[Source records]

_ _ _

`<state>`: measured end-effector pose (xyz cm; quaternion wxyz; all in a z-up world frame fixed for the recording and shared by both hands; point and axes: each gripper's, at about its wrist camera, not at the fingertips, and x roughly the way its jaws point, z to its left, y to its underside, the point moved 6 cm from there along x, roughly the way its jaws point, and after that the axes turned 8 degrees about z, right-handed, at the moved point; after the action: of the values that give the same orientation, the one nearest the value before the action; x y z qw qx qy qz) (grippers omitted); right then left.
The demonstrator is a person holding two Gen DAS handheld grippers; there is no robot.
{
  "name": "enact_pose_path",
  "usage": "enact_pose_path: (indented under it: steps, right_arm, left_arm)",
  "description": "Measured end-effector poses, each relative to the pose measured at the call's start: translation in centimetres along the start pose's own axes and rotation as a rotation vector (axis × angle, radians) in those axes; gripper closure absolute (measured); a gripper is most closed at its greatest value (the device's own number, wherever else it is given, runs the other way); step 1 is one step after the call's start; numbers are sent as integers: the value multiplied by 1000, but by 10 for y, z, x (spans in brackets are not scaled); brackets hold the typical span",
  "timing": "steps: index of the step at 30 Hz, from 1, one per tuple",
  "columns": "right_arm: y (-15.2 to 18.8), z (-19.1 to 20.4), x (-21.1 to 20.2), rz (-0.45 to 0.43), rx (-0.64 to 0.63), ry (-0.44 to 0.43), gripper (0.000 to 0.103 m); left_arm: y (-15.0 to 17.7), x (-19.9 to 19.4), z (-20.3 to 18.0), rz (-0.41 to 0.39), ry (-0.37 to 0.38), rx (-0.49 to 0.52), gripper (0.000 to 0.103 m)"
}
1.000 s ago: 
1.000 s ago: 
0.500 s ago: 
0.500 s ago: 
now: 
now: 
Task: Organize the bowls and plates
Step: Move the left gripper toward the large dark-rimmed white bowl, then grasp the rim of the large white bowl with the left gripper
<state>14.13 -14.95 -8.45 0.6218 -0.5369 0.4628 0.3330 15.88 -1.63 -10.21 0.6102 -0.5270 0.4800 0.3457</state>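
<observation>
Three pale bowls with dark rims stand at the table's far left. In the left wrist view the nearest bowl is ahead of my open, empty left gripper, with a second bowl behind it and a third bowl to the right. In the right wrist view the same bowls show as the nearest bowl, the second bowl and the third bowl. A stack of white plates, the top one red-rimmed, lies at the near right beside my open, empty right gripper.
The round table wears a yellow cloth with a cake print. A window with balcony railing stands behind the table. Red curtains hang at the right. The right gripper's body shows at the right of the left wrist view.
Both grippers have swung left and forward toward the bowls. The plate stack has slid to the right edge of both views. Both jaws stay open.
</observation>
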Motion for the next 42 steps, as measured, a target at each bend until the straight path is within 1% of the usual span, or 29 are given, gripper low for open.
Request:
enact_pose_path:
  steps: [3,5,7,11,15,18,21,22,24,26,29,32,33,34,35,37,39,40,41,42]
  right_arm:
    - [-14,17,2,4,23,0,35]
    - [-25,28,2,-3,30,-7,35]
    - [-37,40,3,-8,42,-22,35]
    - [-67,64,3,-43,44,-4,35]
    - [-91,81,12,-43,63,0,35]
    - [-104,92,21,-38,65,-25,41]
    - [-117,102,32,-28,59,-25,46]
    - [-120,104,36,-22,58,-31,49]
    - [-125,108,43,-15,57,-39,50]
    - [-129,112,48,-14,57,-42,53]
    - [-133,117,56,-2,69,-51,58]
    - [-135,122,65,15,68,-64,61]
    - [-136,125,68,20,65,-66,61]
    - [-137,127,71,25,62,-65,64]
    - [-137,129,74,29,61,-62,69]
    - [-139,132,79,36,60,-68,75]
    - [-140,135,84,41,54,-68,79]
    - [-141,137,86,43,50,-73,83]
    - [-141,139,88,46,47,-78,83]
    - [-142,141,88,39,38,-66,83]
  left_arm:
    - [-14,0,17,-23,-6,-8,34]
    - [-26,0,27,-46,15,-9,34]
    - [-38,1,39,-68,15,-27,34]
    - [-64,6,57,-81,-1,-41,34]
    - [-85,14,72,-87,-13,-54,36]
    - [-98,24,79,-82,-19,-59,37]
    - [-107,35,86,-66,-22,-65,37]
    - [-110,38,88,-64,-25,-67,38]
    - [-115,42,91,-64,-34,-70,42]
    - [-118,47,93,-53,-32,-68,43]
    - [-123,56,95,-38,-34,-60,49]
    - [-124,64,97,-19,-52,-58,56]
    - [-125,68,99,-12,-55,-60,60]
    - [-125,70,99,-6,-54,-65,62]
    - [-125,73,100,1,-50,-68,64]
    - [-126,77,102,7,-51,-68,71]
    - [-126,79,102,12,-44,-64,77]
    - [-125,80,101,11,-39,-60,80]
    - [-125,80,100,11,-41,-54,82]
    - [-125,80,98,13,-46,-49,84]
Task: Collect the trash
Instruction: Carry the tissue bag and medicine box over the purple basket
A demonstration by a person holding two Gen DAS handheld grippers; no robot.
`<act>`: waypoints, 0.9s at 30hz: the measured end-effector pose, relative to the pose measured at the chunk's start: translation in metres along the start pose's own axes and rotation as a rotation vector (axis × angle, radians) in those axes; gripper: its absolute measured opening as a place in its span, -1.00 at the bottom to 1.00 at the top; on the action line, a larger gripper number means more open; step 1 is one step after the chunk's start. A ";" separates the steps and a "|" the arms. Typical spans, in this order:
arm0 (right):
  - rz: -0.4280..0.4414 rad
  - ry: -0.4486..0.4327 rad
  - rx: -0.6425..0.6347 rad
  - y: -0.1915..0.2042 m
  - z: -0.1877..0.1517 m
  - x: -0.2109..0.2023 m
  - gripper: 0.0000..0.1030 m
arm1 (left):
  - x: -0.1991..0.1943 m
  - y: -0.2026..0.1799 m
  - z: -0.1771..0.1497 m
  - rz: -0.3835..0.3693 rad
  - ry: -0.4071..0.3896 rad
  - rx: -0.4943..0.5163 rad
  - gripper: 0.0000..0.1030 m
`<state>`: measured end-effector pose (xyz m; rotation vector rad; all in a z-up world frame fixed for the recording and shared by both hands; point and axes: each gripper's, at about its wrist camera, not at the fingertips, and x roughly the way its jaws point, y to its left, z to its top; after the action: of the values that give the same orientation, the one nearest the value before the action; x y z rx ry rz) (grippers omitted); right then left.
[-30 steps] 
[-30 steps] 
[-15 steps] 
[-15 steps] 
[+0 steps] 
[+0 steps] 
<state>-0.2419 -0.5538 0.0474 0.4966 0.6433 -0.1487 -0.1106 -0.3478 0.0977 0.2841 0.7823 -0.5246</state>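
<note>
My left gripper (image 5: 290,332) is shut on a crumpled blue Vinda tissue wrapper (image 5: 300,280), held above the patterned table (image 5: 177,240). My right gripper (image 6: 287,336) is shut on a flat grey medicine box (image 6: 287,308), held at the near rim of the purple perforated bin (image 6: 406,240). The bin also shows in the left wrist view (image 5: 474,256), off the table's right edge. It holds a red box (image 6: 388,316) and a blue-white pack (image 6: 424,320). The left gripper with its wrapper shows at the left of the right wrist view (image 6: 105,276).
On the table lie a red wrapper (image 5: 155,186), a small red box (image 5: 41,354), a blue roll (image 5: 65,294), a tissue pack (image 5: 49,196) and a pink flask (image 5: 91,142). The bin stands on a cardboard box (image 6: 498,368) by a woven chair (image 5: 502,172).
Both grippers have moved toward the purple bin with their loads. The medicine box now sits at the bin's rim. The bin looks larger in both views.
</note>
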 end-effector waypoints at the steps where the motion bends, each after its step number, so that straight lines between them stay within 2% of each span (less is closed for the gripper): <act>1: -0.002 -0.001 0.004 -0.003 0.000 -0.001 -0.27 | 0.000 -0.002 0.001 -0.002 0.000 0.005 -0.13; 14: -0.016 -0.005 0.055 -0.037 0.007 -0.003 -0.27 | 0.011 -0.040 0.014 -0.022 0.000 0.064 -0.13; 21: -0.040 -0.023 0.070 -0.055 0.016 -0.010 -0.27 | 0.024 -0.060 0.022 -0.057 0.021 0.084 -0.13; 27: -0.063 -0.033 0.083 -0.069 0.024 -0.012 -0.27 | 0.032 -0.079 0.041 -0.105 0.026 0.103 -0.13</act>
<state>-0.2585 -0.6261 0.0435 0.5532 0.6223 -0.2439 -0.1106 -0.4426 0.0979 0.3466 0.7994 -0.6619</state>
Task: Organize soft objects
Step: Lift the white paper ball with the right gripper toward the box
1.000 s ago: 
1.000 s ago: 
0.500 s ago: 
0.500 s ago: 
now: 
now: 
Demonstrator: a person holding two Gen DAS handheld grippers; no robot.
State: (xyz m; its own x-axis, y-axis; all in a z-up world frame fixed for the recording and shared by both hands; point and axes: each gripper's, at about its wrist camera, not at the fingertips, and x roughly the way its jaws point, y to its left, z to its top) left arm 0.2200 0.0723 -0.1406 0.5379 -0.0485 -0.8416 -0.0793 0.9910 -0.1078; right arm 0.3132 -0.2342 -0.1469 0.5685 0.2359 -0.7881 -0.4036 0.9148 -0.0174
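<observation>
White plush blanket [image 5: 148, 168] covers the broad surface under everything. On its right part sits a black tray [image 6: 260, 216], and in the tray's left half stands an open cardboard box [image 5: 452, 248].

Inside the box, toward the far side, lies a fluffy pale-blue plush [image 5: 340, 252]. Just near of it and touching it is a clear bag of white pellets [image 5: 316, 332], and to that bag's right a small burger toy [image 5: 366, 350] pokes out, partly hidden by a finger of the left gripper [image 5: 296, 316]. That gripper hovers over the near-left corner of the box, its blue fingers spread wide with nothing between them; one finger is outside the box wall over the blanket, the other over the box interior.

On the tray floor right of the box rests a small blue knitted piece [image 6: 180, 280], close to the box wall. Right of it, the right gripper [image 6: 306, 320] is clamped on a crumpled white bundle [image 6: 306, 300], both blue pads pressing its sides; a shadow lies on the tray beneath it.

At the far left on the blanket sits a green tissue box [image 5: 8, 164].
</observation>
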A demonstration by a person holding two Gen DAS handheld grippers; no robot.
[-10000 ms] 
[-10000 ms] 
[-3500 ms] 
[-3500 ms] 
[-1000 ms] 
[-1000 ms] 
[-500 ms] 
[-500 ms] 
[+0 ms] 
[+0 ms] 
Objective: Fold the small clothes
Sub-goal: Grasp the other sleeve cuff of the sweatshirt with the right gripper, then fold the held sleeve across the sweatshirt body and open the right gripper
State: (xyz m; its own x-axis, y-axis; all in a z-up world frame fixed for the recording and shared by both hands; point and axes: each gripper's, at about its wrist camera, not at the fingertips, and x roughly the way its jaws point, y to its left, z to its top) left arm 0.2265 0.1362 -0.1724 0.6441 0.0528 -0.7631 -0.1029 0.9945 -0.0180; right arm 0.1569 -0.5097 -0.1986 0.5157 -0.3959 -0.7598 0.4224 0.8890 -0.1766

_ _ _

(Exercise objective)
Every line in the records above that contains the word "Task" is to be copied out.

(Answer section)
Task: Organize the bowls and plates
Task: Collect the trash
Task: Organize soft objects

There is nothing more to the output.